Exercise brief :: In the data that follows, count each line holding the string "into"; answer with the number only.

Stored entries:
_ _ _ _ _
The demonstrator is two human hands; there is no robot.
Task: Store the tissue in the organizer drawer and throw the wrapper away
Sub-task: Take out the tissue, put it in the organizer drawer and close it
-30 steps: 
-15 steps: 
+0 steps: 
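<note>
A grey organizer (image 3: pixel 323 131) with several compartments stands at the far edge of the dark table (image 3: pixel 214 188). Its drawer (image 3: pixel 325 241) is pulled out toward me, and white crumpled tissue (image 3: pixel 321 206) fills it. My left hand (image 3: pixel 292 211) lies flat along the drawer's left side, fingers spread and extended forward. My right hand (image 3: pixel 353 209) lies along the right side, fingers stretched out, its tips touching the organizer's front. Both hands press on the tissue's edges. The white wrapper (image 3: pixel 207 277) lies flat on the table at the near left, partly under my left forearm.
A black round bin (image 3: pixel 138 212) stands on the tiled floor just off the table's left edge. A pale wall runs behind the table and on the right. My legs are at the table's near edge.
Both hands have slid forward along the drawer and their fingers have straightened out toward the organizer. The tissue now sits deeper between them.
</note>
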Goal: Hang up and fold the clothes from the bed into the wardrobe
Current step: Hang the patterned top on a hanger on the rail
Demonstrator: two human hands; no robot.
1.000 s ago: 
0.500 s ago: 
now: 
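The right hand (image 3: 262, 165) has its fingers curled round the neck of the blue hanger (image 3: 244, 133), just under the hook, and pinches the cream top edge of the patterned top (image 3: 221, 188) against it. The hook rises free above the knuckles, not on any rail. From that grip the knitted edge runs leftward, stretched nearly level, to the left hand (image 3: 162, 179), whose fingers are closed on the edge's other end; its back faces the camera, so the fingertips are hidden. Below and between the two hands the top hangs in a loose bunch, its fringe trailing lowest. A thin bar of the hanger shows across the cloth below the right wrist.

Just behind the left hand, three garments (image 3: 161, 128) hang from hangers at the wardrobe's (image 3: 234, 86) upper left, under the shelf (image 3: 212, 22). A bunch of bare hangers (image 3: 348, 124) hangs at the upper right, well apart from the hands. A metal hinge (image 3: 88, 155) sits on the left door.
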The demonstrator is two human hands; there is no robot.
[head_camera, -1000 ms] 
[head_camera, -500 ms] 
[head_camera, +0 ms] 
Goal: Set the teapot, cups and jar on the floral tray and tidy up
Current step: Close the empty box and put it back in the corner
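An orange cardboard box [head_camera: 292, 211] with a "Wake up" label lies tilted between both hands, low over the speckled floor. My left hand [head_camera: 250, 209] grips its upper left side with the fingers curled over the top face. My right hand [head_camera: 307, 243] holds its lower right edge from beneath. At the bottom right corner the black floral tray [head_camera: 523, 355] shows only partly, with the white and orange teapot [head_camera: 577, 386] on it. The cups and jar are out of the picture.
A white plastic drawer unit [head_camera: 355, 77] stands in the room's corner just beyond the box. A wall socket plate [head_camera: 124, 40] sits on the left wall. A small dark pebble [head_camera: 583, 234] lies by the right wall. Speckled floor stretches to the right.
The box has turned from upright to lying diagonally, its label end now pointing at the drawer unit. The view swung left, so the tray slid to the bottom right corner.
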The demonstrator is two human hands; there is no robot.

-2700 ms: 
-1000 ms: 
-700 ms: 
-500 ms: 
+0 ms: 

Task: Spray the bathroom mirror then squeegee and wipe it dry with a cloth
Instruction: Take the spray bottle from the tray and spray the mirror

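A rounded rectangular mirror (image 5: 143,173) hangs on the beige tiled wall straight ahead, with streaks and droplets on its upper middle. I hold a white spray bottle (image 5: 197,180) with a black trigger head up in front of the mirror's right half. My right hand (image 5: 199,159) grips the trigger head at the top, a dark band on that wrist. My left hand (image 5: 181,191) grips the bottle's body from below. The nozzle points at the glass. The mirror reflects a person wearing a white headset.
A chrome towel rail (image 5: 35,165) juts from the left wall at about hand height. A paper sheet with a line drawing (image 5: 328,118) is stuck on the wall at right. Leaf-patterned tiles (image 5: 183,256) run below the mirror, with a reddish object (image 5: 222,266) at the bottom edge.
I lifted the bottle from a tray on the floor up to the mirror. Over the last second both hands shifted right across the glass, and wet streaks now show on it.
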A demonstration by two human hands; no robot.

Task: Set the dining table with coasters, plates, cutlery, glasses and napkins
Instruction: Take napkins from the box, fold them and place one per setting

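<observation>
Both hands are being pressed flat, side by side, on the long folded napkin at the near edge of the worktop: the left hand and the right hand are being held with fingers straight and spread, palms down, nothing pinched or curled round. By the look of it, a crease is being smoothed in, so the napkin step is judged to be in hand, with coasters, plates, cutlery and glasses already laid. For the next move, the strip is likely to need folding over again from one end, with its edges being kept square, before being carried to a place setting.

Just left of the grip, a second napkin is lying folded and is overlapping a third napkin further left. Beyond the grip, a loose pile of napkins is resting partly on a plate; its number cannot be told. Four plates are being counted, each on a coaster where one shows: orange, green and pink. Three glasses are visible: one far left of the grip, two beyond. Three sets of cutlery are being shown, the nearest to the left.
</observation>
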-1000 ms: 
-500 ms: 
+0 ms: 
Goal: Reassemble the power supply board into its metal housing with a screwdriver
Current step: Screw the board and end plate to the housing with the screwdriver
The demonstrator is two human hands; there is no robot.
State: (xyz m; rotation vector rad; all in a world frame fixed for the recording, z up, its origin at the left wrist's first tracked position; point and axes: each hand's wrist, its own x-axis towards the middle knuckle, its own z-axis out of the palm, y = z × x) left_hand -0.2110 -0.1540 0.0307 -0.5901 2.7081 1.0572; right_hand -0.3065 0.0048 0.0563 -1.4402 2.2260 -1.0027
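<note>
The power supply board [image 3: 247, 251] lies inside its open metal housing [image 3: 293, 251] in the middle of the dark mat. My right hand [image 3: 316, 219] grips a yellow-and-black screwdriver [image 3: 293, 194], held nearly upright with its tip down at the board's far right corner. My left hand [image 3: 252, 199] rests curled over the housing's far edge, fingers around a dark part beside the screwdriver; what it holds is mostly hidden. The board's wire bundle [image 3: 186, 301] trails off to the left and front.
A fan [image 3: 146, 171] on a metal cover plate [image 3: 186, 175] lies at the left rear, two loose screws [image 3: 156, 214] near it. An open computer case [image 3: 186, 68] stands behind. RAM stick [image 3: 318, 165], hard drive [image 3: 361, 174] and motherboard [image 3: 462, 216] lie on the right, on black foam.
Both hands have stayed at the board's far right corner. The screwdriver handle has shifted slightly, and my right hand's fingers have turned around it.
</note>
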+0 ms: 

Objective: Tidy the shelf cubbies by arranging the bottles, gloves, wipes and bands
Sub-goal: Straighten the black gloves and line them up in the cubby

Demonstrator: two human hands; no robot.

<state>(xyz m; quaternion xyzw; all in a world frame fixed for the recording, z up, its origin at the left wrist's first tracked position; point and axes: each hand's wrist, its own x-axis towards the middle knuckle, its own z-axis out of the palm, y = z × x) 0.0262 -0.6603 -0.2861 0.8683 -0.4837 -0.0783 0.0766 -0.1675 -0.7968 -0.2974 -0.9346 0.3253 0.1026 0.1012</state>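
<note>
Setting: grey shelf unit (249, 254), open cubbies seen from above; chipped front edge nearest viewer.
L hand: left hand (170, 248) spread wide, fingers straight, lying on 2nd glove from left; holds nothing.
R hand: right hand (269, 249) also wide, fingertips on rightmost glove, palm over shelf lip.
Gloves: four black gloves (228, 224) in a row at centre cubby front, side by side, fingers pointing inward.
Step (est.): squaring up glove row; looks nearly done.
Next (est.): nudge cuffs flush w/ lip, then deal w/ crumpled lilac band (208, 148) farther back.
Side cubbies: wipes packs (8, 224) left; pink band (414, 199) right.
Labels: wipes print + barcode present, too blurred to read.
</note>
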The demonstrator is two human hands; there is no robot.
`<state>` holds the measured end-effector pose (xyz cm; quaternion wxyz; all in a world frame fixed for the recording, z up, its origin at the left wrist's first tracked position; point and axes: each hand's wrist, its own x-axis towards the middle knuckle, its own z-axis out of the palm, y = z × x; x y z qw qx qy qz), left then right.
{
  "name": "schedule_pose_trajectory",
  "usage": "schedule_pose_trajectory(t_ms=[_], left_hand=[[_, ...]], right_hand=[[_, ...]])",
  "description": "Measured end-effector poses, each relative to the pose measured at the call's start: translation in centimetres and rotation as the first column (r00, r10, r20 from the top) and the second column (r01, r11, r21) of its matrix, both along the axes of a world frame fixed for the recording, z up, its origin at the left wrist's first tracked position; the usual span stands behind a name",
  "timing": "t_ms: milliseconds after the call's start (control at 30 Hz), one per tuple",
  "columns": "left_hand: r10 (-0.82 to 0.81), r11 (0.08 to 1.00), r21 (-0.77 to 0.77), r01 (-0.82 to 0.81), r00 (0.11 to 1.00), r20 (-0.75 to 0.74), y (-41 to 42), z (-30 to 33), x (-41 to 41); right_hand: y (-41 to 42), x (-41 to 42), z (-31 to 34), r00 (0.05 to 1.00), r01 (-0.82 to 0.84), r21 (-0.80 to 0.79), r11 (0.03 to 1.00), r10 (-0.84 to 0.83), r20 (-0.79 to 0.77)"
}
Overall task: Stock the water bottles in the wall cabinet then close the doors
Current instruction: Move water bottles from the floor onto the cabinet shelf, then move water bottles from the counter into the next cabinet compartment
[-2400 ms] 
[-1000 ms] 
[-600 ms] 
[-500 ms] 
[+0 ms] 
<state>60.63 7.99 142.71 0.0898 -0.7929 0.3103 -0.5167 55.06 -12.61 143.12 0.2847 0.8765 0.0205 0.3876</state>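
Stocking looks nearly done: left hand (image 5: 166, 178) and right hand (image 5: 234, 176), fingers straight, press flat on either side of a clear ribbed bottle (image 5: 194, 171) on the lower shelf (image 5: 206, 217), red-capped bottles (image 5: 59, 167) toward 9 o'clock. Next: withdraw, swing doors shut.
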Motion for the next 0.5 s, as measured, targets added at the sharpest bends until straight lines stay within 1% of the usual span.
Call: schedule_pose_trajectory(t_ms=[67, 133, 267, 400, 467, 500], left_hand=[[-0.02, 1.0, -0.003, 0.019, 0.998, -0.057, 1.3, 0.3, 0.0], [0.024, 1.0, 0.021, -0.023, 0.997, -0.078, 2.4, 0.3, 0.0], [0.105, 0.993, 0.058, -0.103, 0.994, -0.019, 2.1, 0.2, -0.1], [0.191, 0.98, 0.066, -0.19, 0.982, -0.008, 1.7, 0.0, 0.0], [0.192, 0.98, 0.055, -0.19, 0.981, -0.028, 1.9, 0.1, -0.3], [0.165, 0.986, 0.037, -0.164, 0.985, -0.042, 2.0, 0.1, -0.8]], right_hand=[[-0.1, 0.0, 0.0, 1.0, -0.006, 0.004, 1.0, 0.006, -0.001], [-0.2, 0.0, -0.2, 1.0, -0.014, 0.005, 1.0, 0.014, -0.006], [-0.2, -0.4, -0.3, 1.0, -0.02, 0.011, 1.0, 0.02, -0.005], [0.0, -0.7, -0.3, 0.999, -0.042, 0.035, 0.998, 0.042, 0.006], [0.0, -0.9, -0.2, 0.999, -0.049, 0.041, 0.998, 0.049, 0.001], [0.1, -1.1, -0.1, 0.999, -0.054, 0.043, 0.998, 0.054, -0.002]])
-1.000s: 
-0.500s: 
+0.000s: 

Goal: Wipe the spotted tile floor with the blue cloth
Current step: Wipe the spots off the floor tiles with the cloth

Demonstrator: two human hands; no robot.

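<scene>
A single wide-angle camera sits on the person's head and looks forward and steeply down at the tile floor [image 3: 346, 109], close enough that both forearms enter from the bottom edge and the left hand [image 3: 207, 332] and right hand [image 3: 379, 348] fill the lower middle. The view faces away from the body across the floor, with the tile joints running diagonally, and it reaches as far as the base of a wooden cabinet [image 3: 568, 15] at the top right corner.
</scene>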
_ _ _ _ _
Expected answer :: 3